#### TASK STATEMENT:
Could you give the data that follows again exactly, without its pictures?

#### DATA EXCERPT:
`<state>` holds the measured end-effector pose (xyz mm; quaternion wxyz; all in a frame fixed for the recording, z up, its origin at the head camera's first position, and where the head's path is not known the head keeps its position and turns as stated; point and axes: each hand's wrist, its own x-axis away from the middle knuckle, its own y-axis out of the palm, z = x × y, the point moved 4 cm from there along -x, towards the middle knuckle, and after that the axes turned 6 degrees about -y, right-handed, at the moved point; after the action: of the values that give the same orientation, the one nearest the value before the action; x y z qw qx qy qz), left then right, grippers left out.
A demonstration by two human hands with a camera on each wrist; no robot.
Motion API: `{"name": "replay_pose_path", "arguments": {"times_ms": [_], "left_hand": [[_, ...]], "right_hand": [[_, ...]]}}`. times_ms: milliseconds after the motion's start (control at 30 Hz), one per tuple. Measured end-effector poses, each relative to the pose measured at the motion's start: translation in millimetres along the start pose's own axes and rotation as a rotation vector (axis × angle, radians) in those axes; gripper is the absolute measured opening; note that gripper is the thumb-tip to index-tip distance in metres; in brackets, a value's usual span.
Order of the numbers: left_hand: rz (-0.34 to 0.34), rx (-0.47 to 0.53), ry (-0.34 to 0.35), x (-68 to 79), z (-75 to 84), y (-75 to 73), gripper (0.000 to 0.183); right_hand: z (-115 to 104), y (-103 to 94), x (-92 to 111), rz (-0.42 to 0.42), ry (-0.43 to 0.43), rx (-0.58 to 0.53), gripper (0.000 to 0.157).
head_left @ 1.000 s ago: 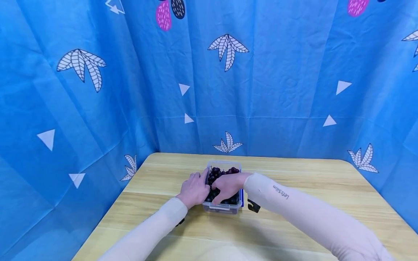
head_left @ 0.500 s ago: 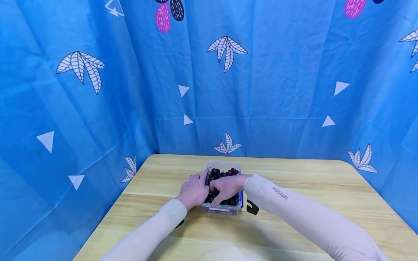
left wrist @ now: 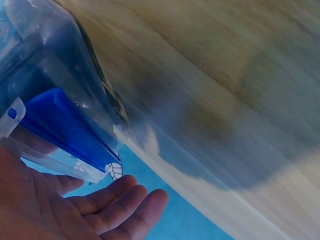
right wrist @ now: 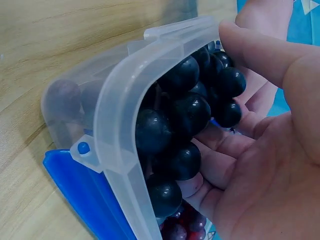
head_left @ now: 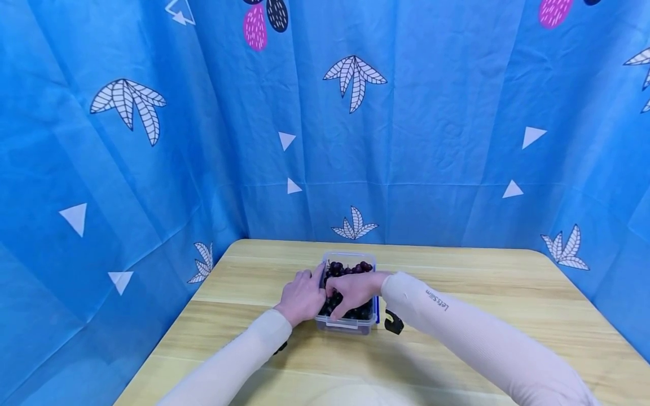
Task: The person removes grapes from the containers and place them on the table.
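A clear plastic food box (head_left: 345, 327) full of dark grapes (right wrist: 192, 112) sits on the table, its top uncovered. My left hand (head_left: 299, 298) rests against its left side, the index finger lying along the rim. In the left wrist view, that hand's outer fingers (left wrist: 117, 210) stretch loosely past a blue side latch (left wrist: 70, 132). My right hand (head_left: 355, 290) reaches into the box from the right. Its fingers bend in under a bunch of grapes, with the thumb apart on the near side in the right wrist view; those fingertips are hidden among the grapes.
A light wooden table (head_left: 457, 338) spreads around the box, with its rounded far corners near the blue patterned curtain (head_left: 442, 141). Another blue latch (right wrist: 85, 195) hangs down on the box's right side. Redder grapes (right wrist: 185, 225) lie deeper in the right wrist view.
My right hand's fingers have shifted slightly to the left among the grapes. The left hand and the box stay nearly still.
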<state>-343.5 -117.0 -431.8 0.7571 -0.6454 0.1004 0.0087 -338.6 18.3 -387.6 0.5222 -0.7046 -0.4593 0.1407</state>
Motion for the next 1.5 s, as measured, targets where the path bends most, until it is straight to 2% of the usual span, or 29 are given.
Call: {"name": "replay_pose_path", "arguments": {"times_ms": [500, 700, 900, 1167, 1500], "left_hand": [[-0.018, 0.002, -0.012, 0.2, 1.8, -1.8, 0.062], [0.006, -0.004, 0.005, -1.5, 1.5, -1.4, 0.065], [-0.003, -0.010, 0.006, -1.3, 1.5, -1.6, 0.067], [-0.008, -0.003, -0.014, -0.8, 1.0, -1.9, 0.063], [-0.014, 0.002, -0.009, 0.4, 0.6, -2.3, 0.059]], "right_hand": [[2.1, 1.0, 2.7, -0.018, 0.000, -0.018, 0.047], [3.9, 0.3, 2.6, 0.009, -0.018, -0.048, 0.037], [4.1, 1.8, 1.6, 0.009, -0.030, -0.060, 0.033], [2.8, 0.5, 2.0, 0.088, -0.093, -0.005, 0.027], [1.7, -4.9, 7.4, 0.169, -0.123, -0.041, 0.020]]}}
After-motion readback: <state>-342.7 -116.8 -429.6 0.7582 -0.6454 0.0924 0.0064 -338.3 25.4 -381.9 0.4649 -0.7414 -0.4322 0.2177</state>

#### ANSWER SPACE:
`<state>` holds the measured end-effector pose (xyz mm; quaternion wxyz; all in a frame fixed for the recording, z up, its origin at the head camera's first position, and where the head's path is not known the head keeps its position and turns as stated; point and axes: each hand's wrist, its own x-axis away from the middle knuckle, its own y-axis out of the palm, z = x × y, the point moved 4 cm from there along -x, towards the middle knuckle, and after that the axes turned 6 degrees about -y, right-handed, at the moved point; after the action: of the values that give the same orientation, the one nearest the value before the action; x y z qw qx qy qz), left then right, grippers left out.
A demonstration by two human hands with a camera on each wrist; no robot.
Motion API: `{"name": "replay_pose_path", "arguments": {"times_ms": [_], "left_hand": [[_, ...]], "right_hand": [[_, ...]]}}`. times_ms: milliseconds after the motion's start (control at 30 Hz), one per tuple. Measured end-effector poses, each relative to the pose measured at the motion's start: translation in millimetres along the start pose's own axes and rotation as a rotation vector (axis × angle, radians) in those axes; gripper is the absolute measured opening; note that gripper is the thumb-tip to index-tip distance in metres; in brackets, a value's usual span.
Order of the numbers: left_hand: rz (-0.34 to 0.34), rx (-0.47 to 0.53), ry (-0.34 to 0.35), x (-68 to 79), z (-75 to 84), y (-75 to 73), gripper (0.000 to 0.183); right_hand: z (-115 to 104), y (-103 to 94), x (-92 to 111), rz (-0.42 to 0.42), ry (-0.43 to 0.43), rx (-0.58 to 0.53), gripper (0.000 to 0.157).
head_left @ 1.000 s ago: 
head_left @ 0.500 s ago: 
left wrist @ now: 
right wrist @ now: 
head_left @ now: 
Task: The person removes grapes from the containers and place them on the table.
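A clear plastic food box (head_left: 345, 327) full of dark grapes (right wrist: 192, 112) sits on the table, its top uncovered. My left hand (head_left: 299, 298) rests against its left side, the index finger lying along the rim. In the left wrist view, that hand's outer fingers (left wrist: 117, 210) stretch loosely past a blue side latch (left wrist: 70, 132). My right hand (head_left: 355, 290) reaches into the box from the right. Its fingers bend in under a bunch of grapes, with the thumb apart on the near side in the right wrist view; those fingertips are hidden among the grapes.
A light wooden table (head_left: 457, 338) spreads around the box, with its rounded far corners near the blue patterned curtain (head_left: 442, 141). Another blue latch (right wrist: 85, 195) hangs down on the box's right side. Redder grapes (right wrist: 185, 225) lie deeper in the right wrist view.
My right hand's fingers have shifted slightly to the left among the grapes. The left hand and the box stay nearly still.
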<state>-343.5 -117.0 -431.8 0.7571 -0.6454 0.1004 0.0087 -338.6 18.3 -387.6 0.5222 -0.7046 -0.4593 0.1407</state>
Motion for the next 1.5 s, as measured, targets where the path bends most, until it is straight to 2% of the usual span, or 29 are given.
Call: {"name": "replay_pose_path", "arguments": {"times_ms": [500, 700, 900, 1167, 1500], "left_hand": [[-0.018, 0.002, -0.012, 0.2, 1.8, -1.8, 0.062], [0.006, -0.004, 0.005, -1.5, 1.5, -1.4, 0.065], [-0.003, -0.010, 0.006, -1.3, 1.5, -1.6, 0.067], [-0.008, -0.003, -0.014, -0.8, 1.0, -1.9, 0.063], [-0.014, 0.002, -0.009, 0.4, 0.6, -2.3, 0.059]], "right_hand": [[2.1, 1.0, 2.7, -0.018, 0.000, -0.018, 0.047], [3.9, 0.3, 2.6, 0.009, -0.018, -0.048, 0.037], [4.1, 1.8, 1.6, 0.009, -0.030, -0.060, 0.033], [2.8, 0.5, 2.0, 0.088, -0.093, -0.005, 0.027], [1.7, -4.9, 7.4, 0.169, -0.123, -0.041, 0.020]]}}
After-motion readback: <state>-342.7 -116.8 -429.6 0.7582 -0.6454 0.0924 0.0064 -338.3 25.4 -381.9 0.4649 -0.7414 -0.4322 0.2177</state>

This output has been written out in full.